Estimates are hard to use properly, and very hard to get value from. There are people who understand probabilities, have a good grasp of variability and resulting deviations. These people are able to work with, and to benefit from, early estimates while considering all the uncertainty of the situation. These people also do not exist in IT project-planning roles. 

Estimates look like a wonderful thing to have, but they are hardly necessary. Not having a good estimate may be less than ideal, but never disastrous. Estimates do not change the flow of work to the better, although they could encourage cutting corners.  Many projects have been successfully completed without any estimates, or with bad ones. 

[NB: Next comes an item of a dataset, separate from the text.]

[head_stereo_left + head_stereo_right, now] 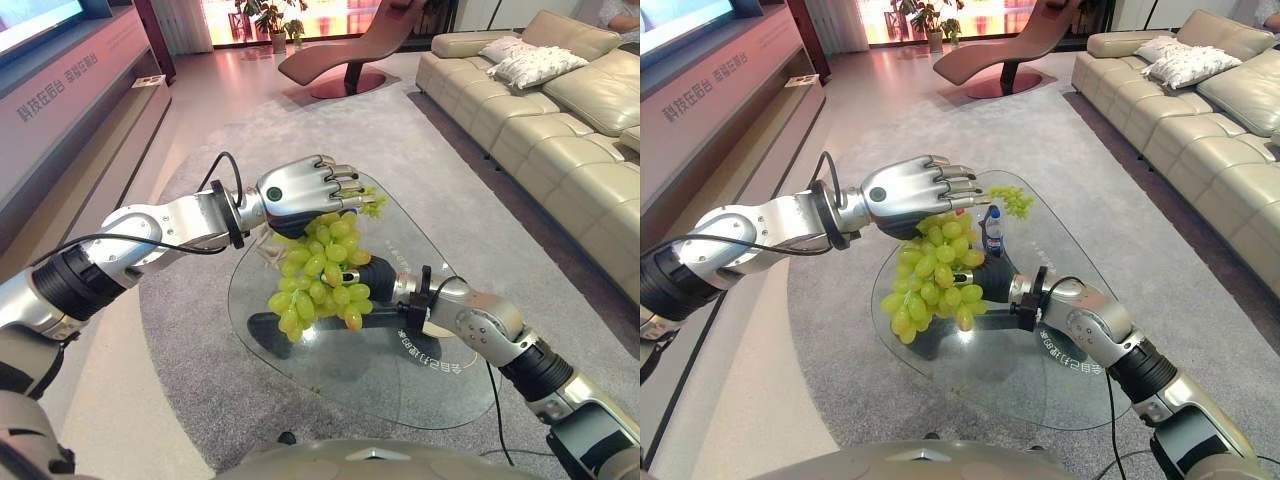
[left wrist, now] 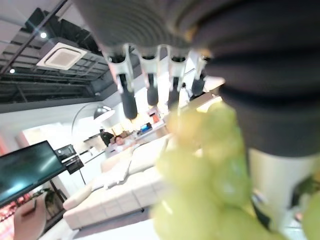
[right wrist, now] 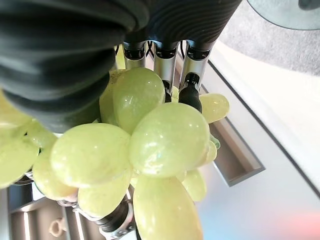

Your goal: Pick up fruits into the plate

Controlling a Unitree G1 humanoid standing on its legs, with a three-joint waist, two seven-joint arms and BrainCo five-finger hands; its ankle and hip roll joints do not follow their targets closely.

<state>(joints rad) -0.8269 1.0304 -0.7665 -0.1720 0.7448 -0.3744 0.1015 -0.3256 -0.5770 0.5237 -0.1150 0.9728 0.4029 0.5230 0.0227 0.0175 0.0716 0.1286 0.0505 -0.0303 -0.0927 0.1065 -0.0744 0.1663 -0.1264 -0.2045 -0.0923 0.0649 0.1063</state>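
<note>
The left hand [image 1: 905, 195] has its fingers curled round the top of one bunch of green grapes [image 1: 932, 280] hanging above the glass table [image 1: 1060, 385] — the right hand [image 1: 372, 278] reaches in beside the bunch, its fingers hidden behind the grapes. One small bottle [image 1: 993, 232] stands on the glass — a second, smaller grape sprig [image 1: 1014, 200] lies past it

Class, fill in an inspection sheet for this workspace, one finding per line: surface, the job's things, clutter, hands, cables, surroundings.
Surface: round glass table on a grey rug.
Job's things: bunch of green grapes held up above the table; a small sprig of grapes lies on the glass. Plate: nothing seen.
Clutter: small bottle standing on the table.
Hands: left hand above the bunch, fingers curled at its top; right hand against the bunch's side, fingers hidden by grapes.
Cables: nothing seen apart from the robot's own.
Surroundings: cream sofa with cushions, brown lounge chair, potted plant.
</note>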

Overall, the most desirable estimates are impossible to get right, all estimates are easy to misuse, and even the best estimates provide limited value even if everything goes well. Estimates are normally discussed in terms of a best-case scenario, which is very different from what usually happens.
  • Best case scenario
    • On-point estimate. All necessary resources available when needed. No changes in requirements.
    • On-time and on-budget delivery.
  • What usually happens
    • Best-case scenario estimate, further shortened because of business need.  All necessary resources are not available until much later, except a few, that are not available at all. Massive and conflicting changes in requirements. 
    • Complete chaos when estimated delivery date arrives.
Estimates are a nice thing to have in a perfect world.  Having good estimates allows to predict far ahead of time when and what resources will be needed, when and what milestones should be completed, and when to expect the final delivery. However, in a perfect world, resources are available quickly, milestones are hit reliably, and delivery has perfect timing - whether there were estimates or not. 

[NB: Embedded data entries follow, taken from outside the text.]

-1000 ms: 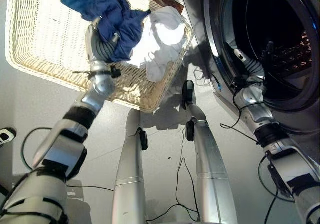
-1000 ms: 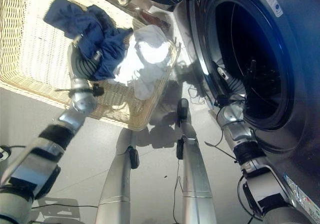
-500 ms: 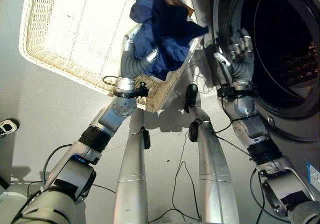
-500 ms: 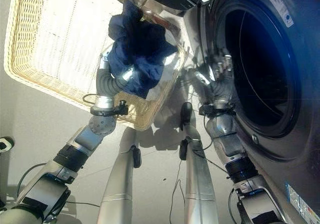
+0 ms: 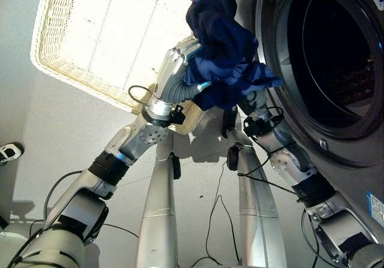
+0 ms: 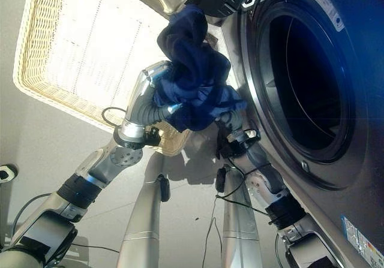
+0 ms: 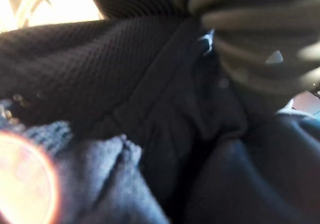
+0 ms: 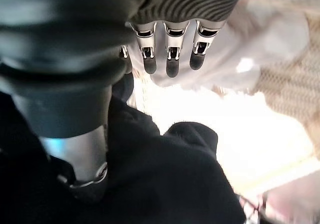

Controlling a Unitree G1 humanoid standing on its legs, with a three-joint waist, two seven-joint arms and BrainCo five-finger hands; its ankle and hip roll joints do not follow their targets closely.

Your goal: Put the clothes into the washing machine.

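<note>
A dark blue garment (image 5: 223, 46) hangs bunched in the air between the wicker basket (image 5: 90, 34) and the washing machine's round opening (image 5: 336, 58). My left hand (image 5: 180, 70) is shut on it from below, its fingers curled into the cloth (image 7: 150, 134). My right arm comes up beside the machine's front, and the hand goes in behind the blue garment. In the right wrist view my right hand's fingers (image 8: 170, 58) hang straight and hold nothing, pointing toward a white cloth (image 8: 250, 48) in the basket.
The wide, shallow basket lies on the grey floor to my left. The machine's dark drum is open on my right, with its front panel (image 6: 354, 178) running down the right edge. A small black-and-white object (image 5: 7, 153) lies on the floor at far left.
My left hand has carried the blue garment up out of the basket and rightward to the machine's opening. My right hand has left the drum's rim and gone behind the garment.
</note>
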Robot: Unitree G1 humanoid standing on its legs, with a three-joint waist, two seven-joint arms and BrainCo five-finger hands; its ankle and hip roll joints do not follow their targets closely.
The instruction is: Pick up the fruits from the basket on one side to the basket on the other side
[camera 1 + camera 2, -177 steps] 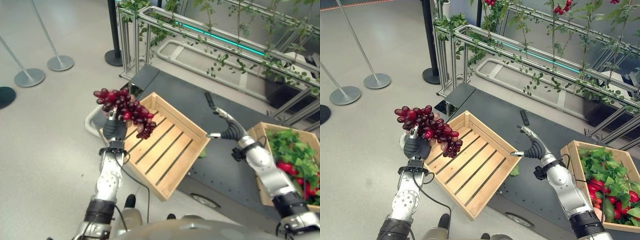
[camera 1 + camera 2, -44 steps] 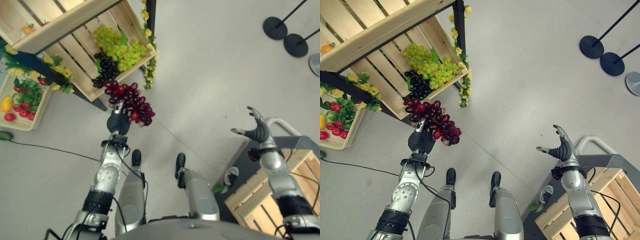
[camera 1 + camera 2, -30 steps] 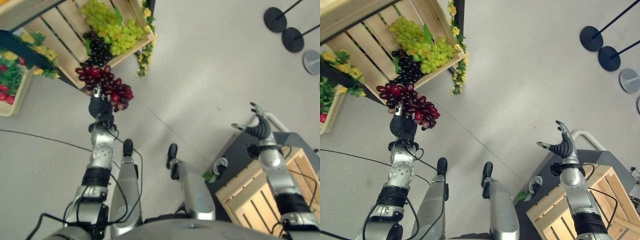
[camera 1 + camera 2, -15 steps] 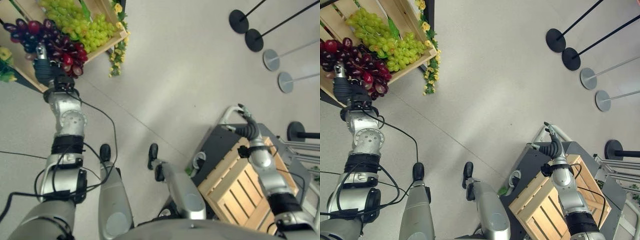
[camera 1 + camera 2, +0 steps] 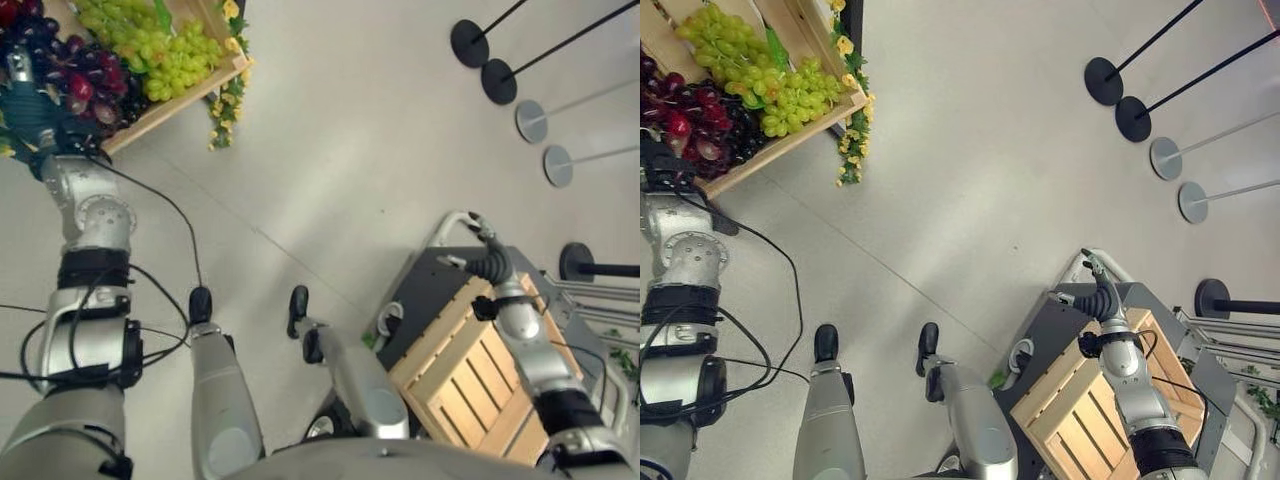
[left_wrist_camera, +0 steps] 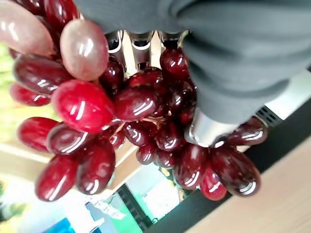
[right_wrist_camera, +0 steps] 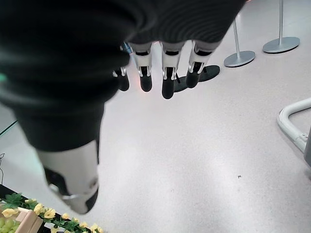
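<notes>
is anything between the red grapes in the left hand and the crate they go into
Nothing visible. The left hand holds the red grapes at the front edge of the wooden crate, beside the green grapes already inside.

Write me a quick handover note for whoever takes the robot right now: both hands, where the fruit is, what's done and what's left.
Left hand: shut on the red grapes, held up at the wooden crate on the stand.
Right hand: open, holding nothing, above the empty crate on the dark cart.
The stand's crate already holds green grapes and dark grapes.
Done: red grapes carried across to the stand.
Left: lower them into that crate, let go, then check for any more fruit to move.
</notes>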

Real world is far from perfect. In the real world, more often than not, estimates are way off, inputs are late, milestones keep changing, and final delivery turns out to be a first draft.  The only piece that remains set in stone is the original estimate, while the rest of the situation changes dramatically. Rough guesses become deadlines, do-or-die commitments, and the cornerstone of blame-passing culture. 

For those projects that attempt to succeed in the real,  rather than perfect, world, consider doing away with the estimates-come-deadlines.